◆ **EXERCISE OBJECTIVE**
For this exercise, print the listing below exactly, without its pictures.

◆ ◆ ◆ ◆ ◆ ◆ ◆

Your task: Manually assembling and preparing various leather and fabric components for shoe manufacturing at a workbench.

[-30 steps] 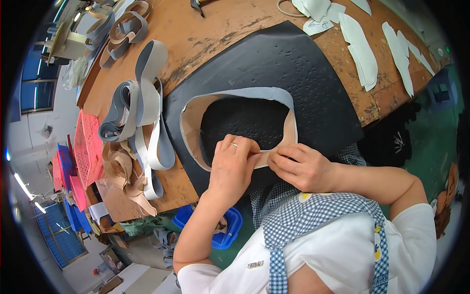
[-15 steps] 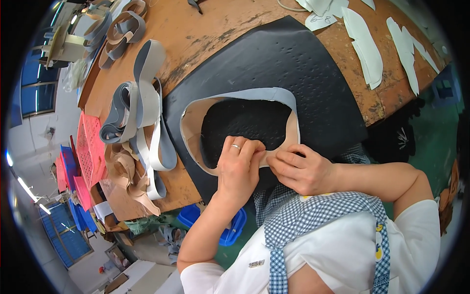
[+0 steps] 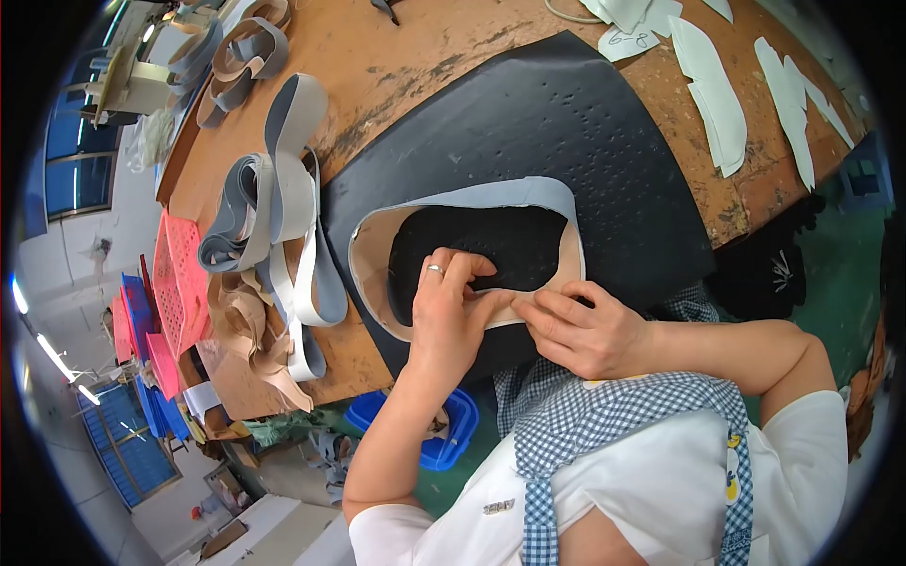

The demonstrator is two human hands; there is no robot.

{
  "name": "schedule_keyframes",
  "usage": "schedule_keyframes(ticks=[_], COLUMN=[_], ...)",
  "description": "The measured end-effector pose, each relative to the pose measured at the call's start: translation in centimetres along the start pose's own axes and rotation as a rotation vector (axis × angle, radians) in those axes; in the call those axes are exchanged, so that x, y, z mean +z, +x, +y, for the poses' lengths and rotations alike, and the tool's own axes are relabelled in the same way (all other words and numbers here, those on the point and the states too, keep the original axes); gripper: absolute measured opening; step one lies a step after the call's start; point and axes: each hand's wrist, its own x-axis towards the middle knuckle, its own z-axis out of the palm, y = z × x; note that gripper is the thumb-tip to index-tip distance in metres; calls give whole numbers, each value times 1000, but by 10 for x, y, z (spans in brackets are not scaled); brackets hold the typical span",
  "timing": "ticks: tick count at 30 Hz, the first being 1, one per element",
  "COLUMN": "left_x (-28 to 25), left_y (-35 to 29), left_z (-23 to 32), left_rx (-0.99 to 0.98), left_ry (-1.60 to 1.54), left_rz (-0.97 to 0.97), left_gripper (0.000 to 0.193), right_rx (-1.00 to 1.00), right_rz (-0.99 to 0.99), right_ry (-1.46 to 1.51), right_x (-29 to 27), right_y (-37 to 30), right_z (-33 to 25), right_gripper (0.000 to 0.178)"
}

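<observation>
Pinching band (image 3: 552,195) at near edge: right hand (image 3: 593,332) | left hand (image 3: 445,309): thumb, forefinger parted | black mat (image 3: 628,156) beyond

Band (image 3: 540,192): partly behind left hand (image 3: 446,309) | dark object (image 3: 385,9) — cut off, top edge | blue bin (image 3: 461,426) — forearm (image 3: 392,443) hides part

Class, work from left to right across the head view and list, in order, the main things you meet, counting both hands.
Pink basket → pile of grey strips → left hand → right hand → notched white piece → blue plastic object.
</observation>
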Motion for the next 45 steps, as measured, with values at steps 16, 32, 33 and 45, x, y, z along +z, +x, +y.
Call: schedule_keyframes(ticks=[16,32,33,45], left_x=[-10,0,-4,-72], left_y=[-41,-15,-10,13], left_z=[10,19,21,48], left_rx=[345,350,317,-96], left_ry=[344,16,-23,-592], left_rz=[-13,233,236,-26], left_gripper=[52,22,21,21], right_rx=[-31,96,184,750], right_rz=[-104,63,83,-72], right_ry=[-149,185,274,1316], right_x=[-7,-40,-44,-101], right_y=[9,47,53,113], right_z=[-2,41,46,72], right_gripper=[18,18,18,19])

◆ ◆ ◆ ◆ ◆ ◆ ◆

◆ **TASK OUTPUT**
Your task: Manually assembling and preparing various leather and fabric components for shoe manufacturing at a workbench.

[-30 steps] 
[-15 steps] 
[+0 steps] 

The demonstrator is two human hands; there is no robot.

{
  "name": "schedule_keyframes",
  "usage": "schedule_keyframes(ticks=[_], COLUMN=[_], ...)",
  "description": "The measured end-effector pose, each relative to the pose measured at the call's start: translation in centimetres along the start pose's own axes and rotation as a rotation vector (axis × angle, radians) in those axes; in the call those axes are exchanged, so that x, y, z mean +z, +x, +y, for the poses' lengths and rotations alike, and the tool's own axes are relabelled in the same way (all other words and numbers here, those on the point and the states too, keep the original axes); gripper: absolute measured opening; step one lies a step after the call's start; point and axes: each hand's wrist, its own x-axis towards the middle knuckle, its own z-axis out of the palm, y = z × x; note that gripper is the thumb-tip to index-tip distance in metres; calls give whole numbers, each value times 1000, but by 10 for x, y, z (spans in brackets are not scaled); brackets hold the typical span",
  "timing": "ticks: tick count at 30 Hz, the first being 1, one per element",
  "COLUMN": "left_x (-28 to 25), left_y (-35 to 29), left_z (-23 to 32), left_rx (-0.99 to 0.98), left_ry (-1.60 to 1.54), left_rz (-0.97 to 0.97), left_gripper (0.000 to 0.193), right_rx (-1.00 to 1.00), right_rz (-0.99 to 0.99), right_ry (-1.46 to 1.51), right_x (-29 to 27), right_y (-37 to 30), right_z (-33 to 25), right_gripper (0.000 to 0.178)"
}

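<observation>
Pinching band (image 3: 552,195) at near edge: right hand (image 3: 593,332) | left hand (image 3: 445,309): thumb, forefinger parted | black mat (image 3: 628,156) beyond

Band (image 3: 540,192): partly behind left hand (image 3: 446,309) | dark object (image 3: 385,9) — cut off, top edge | blue bin (image 3: 461,426) — forearm (image 3: 392,443) hides part

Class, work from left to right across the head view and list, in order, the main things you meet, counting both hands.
Pink basket → pile of grey strips → left hand → right hand → notched white piece → blue plastic object.
</observation>
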Motion for the next 45 steps, as measured, with values at steps 16, 32, 33 and 45, x, y, z along +z, +x, +y.
Call: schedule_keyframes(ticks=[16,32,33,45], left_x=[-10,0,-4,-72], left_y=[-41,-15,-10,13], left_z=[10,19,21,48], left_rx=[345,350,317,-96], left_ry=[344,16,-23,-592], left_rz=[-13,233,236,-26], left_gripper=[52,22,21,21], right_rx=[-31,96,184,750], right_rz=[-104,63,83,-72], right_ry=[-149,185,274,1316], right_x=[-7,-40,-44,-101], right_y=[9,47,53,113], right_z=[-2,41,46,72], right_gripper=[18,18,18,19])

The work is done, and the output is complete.